If it sounds tempting to shortcut this process by fudging on an answer or withholding information, don’t do it.  It’s a crime in all 50 states to lie about or conceal information on a life insurance application.  Besides, policies obtain through fraud can be voided at claim time.

All standard life insurance policies generally cover death by any cause at any time in any place, except for death by suicide within the first two policy years (one year in some states). 

In naming a beneficiary, keep in mind that the life insurance company will want to see only the names of those who are actually financially dependent upon you in some way.  An acquaintance, friend or relative, absent of a financial relationship, will not do.  People that you support or owe money to are considered to have a financial interest in you.  You can name a charity if you have a history of giving to that charity.

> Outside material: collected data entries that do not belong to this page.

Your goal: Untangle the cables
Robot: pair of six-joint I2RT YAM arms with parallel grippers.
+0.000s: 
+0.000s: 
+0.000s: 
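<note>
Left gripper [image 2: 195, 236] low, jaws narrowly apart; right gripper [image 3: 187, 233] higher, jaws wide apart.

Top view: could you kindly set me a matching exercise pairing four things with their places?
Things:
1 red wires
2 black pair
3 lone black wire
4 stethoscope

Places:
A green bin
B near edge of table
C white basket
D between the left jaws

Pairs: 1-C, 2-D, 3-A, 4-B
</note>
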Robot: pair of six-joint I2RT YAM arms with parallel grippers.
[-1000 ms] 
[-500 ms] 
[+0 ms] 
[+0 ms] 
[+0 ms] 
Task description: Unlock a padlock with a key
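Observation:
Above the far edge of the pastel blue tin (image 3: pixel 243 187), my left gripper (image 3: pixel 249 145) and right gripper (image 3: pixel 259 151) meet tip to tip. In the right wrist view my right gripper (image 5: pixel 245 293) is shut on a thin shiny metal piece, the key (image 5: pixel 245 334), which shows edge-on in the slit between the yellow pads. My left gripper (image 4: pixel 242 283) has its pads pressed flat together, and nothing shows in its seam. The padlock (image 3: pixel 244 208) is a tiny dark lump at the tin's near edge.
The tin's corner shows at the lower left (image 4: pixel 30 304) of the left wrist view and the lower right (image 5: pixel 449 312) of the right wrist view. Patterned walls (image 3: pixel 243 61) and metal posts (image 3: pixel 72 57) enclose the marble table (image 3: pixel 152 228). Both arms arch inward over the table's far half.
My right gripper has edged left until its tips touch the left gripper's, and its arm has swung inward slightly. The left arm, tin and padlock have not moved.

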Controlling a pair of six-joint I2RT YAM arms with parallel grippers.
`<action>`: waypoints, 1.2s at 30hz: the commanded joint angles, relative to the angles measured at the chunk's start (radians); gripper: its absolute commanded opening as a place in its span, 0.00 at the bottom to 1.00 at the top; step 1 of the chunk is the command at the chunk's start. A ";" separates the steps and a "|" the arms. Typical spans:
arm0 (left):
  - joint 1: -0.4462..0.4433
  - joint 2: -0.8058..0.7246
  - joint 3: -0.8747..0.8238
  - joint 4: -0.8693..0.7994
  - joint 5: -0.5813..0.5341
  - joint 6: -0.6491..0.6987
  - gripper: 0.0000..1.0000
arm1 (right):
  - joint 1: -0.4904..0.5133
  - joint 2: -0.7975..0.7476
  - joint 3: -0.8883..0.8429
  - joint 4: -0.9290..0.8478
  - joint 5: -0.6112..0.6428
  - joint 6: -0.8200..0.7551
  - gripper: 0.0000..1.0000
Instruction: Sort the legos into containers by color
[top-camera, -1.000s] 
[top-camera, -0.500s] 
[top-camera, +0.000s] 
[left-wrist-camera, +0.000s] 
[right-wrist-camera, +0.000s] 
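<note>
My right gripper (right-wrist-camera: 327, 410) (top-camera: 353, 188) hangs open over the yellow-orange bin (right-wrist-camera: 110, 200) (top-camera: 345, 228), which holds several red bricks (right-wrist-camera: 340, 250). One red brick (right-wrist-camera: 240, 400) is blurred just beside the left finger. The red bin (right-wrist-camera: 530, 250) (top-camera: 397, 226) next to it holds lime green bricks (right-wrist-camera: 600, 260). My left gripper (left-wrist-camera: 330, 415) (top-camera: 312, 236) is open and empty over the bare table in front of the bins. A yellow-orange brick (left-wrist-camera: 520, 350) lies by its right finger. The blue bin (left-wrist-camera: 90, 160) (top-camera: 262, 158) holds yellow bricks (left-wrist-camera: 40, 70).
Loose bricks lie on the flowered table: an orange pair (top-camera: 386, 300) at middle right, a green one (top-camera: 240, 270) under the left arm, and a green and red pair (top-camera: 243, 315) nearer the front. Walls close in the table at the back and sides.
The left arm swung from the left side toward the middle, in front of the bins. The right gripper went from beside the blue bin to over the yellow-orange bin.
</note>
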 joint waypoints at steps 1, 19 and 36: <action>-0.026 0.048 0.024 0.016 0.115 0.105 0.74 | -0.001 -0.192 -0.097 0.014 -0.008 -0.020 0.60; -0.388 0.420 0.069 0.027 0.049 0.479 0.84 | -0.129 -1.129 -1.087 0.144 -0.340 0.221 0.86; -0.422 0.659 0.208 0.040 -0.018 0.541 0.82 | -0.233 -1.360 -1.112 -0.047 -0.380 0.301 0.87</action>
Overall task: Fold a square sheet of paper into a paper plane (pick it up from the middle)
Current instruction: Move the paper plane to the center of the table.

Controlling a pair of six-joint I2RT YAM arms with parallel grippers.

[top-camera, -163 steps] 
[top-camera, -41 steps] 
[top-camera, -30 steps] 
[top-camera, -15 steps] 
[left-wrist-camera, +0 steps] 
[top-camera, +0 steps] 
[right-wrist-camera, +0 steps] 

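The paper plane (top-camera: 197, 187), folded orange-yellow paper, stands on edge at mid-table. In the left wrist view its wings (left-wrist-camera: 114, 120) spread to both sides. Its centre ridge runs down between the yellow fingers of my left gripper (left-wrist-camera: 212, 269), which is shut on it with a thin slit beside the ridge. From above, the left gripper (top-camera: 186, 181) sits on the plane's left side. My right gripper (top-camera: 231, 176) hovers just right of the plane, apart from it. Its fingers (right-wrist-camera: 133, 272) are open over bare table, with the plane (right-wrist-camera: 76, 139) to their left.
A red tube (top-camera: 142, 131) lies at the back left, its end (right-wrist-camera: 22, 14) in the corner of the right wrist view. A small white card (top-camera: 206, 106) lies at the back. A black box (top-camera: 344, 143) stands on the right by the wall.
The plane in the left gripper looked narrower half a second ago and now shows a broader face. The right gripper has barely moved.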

How do I know if a life insurance policy is right for me?

After reviewing the various life insurance policies available, you might still be unsure about which best meets your needs. The American Council of Life Insurers recommends consulting with an insurance agent.


Carefully study the recommendations and ask for a point-by-point explanation. Make sure you understand the terms. Because your policy is a legal document, it is important that you know what it provides.

If you are considering a term life policy, ask:

  • What is the A.M. Best, Fitch, Moody’s and Weiss Ratings of this insurance company?
  • What is the initial rate guarantee period?  Is this policy renewable past the initial rate guarantee period without a physical exam?  If so, what are the premiums?
  • Is this policy convertible to permanent insurance without a physical exam?   If so, for what period of time do I have the right to convert if I so desire?

If you are considering a cash value policy, ask:

  • What is the A.M. Best, Fitch, Moody’s and Weiss Ratings of this insurance company?
  • Why should I combine my life insurance protection needs with my investment objectives? 
  • Can you please prepare an analysis for me that shows the true cost of this cash value insurance policy over 5, 10, 15, 20, 25 and 30 years vs. buying term life and investing the difference in long term bonds over those same time periods?
  • Are these proposed annual premiums within my budget?
  • How much will I receive if I surrender the policy?

The ACLI points out that cash value insurance can provide protection for your entire life. If you don't plan to keep the policy for many years, consider another type. Cashing in a permanent policy after only a few years can be a costly way to get short-term insurance protection.